Wednesday, March 2, 2011

Little Regulation of PA Gas Well Waste

Are PA gas wells tainting our water?


Pittsburgh, Pennsylvania and other parts of the country’s drinking water may become affected by gas well drilling waste water says a recent New York Times Article. Read the complete article here.

As a result of new drilling techniques, Pennsylvania drilling companies are now able unlock the enormous deposits of natural gas. The benefits however- cleaner energy for the next hundred years- comes with a price tag. The new drilling method — known as high-volume horizontal hydraulic fracturing, or hydrofracking — poses significant risks to Pittsburgh and Pennsylvania’s environment.

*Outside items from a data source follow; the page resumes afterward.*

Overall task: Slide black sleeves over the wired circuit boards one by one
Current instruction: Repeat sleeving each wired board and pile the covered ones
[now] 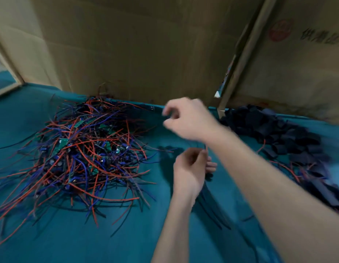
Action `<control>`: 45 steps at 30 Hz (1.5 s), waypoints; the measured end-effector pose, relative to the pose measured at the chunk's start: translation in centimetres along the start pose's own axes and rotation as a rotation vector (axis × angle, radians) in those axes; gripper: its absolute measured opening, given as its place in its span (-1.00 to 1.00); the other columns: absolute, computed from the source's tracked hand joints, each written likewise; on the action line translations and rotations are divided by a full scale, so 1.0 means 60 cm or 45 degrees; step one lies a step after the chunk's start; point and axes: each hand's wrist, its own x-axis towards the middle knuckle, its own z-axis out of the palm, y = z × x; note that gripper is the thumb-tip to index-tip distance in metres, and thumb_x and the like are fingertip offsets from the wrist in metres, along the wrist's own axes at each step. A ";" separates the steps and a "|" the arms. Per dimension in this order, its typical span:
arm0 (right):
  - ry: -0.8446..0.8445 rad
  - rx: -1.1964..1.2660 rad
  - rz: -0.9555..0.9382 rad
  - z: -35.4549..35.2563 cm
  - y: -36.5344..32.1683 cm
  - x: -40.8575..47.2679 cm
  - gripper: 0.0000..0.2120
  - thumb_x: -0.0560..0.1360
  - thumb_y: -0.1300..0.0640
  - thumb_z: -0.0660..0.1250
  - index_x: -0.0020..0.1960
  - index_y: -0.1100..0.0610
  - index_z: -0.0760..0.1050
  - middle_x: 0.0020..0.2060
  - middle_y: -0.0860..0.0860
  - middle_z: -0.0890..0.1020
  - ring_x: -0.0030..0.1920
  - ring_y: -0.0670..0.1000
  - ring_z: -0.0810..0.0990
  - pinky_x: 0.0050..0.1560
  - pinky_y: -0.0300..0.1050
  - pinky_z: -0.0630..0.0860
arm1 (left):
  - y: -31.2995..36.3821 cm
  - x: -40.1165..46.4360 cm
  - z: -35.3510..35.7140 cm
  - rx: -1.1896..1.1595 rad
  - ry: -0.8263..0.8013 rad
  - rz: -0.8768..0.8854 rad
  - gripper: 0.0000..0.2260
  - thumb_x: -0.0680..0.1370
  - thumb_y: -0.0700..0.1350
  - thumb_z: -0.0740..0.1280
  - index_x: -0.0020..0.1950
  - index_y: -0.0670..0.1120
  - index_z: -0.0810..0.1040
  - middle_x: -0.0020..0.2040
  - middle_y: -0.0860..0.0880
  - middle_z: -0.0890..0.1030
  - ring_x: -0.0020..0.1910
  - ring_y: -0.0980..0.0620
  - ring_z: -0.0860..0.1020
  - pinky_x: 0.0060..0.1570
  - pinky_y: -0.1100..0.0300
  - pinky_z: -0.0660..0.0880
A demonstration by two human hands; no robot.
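Note:
A big tangle of wired circuit boards, small green boards with red and blue leads, lies on the left of the teal table. Black sleeves are heaped at the right. My left hand is in the middle, closed around a bundle of leads; a red wire tip sticks up from it and dark wires trail down towards me. The board on these leads is hidden in the hand. My right hand hovers above it by the tangle's right edge, blurred, fingers curled and apart, holding nothing visible.
Tall cardboard walls close off the back of the table, with a wooden post at the right. More sleeved pieces with red leads lie along the right side, beside my right forearm.

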 end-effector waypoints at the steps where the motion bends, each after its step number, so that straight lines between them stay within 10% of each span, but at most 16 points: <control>1: 0.036 -0.080 0.101 -0.032 0.044 -0.001 -0.79 0.31 -0.08 0.33 -0.09 -0.09 0.61 -0.05 0.07 0.72 0.01 0.16 0.68 0.10 0.00 0.62 | 0.000 -0.002 0.003 0.000 -0.023 0.010 -0.85 0.63 -0.29 0.27 -0.11 -0.24 0.58 -0.30 -0.13 0.60 -0.38 -0.03 0.63 -0.31 0.19 0.59; 8: -0.384 -0.599 0.923 -0.115 0.339 -0.104 -0.54 0.37 -0.13 0.55 0.13 0.13 0.63 0.17 0.22 0.66 0.17 0.20 0.65 0.12 -0.06 0.60 | 0.001 -0.007 0.003 -0.023 -0.022 -0.005 -0.87 0.63 -0.29 0.27 -0.09 -0.25 0.56 -0.31 -0.12 0.59 -0.36 -0.02 0.64 -0.37 0.26 0.54; 14: -0.115 -0.125 0.978 -0.112 0.375 -0.139 -0.69 0.28 0.06 0.70 -0.08 0.07 0.65 -0.18 0.02 0.65 -0.17 0.09 0.63 -0.29 -0.12 0.57 | 0.007 -0.014 0.003 -0.023 -0.012 -0.001 -0.87 0.63 -0.30 0.26 -0.08 -0.29 0.55 -0.29 -0.14 0.57 -0.36 -0.04 0.62 -0.36 0.25 0.55; 23: 0.498 0.219 1.102 -0.145 0.382 -0.157 -0.65 0.28 0.23 0.64 0.00 0.03 0.65 -0.07 0.18 0.72 -0.09 0.19 0.70 0.11 0.07 0.65 | -0.002 -0.009 0.000 -0.029 -0.021 0.029 -0.88 0.63 -0.30 0.26 -0.07 -0.29 0.56 -0.30 -0.13 0.59 -0.35 -0.07 0.62 -0.34 0.21 0.55; 28: 0.938 0.387 0.840 -0.176 0.271 -0.154 -0.84 0.28 0.13 0.56 -0.28 -0.06 0.61 -0.29 -0.08 0.69 -0.24 -0.02 0.63 0.01 -0.01 0.66 | -0.002 -0.008 0.001 -0.039 -0.030 0.044 -0.88 0.62 -0.30 0.27 -0.02 -0.30 0.59 -0.26 -0.16 0.64 -0.34 -0.03 0.64 -0.31 0.24 0.58; 34: 0.518 0.341 0.354 0.012 0.100 -0.180 -0.80 0.31 0.24 0.50 -0.26 0.04 0.50 -0.33 -0.05 0.61 -0.26 0.03 0.58 -0.15 -0.03 0.54 | -0.004 -0.006 -0.004 -0.068 -0.056 0.069 -0.87 0.61 -0.29 0.30 -0.01 -0.23 0.66 -0.11 -0.19 0.71 -0.18 -0.02 0.63 -0.15 0.18 0.59; 45: 0.492 0.766 0.474 0.060 0.151 -0.210 -0.78 0.30 0.15 0.65 -0.30 0.03 0.60 -0.35 -0.12 0.70 -0.32 -0.17 0.64 -0.18 -0.16 0.57 | -0.014 -0.002 -0.013 0.407 -0.053 0.269 -0.81 0.57 -0.23 0.35 -0.07 0.02 0.71 -0.16 0.06 0.73 -0.16 0.13 0.66 -0.05 0.24 0.56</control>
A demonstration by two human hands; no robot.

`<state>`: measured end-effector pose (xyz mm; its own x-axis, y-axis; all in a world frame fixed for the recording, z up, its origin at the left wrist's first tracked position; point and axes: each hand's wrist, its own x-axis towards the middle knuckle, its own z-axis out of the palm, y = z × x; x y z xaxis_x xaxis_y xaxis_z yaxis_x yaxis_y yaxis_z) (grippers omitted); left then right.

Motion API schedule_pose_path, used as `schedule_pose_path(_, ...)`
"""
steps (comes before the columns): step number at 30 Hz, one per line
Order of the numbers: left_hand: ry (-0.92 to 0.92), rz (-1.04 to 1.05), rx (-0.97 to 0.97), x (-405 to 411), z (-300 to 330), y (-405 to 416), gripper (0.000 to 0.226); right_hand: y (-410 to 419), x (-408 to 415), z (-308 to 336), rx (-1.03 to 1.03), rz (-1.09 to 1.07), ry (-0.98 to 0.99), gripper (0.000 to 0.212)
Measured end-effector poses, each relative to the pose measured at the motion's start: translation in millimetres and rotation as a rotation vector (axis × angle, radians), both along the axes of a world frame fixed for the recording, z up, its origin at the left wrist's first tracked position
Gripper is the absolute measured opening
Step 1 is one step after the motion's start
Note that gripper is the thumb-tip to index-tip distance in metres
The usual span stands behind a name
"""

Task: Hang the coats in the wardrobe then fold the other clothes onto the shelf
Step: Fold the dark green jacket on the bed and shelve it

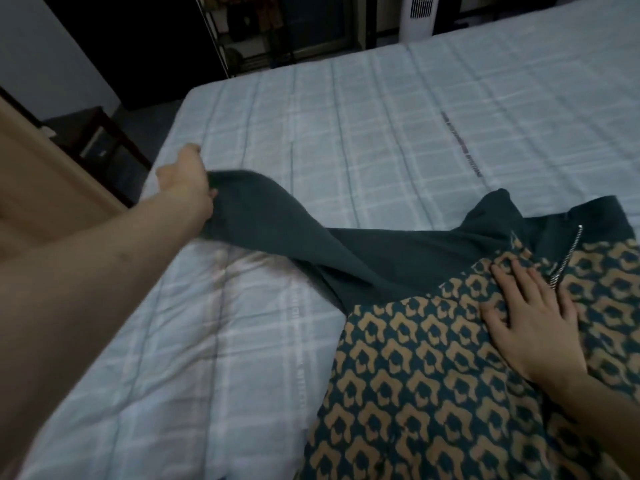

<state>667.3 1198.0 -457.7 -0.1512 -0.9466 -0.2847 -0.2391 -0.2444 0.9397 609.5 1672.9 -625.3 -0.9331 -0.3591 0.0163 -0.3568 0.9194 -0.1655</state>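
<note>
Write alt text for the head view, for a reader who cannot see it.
A person's left hand grips the end of a dark green sleeve and holds it stretched out over a bed, while the right hand presses flat on the patterned garment beside its zipper. A white fan stands beyond the bed.

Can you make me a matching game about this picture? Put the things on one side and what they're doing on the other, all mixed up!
Things:
1. left hand
2. right hand
3. zipper
4. fan

States:
A. stands behind the bed
B. lies flat on the patterned cloth
C. grips the dark green sleeve
D. shiny metal near the collar

Pairs: 1-C, 2-B, 3-D, 4-A
</note>
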Motion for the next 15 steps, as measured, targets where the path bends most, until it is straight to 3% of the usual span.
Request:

The Times article notes that hydrofracking, produces millions of gallons of wastewater that is full of highly corrosive salts, carcinogens like benzene and radioactive elements like radium, all of which can occur naturally thousands of feet underground. The waste is exacerbated by carcinogenic materials that are often added to the wastewater by the chemicals used in the hydrofracking itself.

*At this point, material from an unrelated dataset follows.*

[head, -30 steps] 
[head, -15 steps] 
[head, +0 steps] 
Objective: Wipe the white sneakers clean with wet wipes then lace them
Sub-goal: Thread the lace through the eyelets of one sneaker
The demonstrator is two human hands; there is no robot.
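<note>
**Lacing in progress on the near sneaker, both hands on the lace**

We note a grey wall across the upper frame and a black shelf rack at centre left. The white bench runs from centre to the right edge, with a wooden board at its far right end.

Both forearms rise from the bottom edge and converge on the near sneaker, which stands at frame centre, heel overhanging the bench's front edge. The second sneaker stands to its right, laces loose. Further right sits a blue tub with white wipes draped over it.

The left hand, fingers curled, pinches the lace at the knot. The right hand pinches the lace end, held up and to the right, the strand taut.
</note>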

Recent documents uncovered by reporters from The Times, from the Environmental Protection Agency, reveal that the wastewater, which is sometimes hauled to sewage plants not designed to treat it and then discharged into rivers that supply drinking water, contains radioactivity at levels higher than previously known, and far higher than the level that federal regulators say is safe for these treatment plants to handle.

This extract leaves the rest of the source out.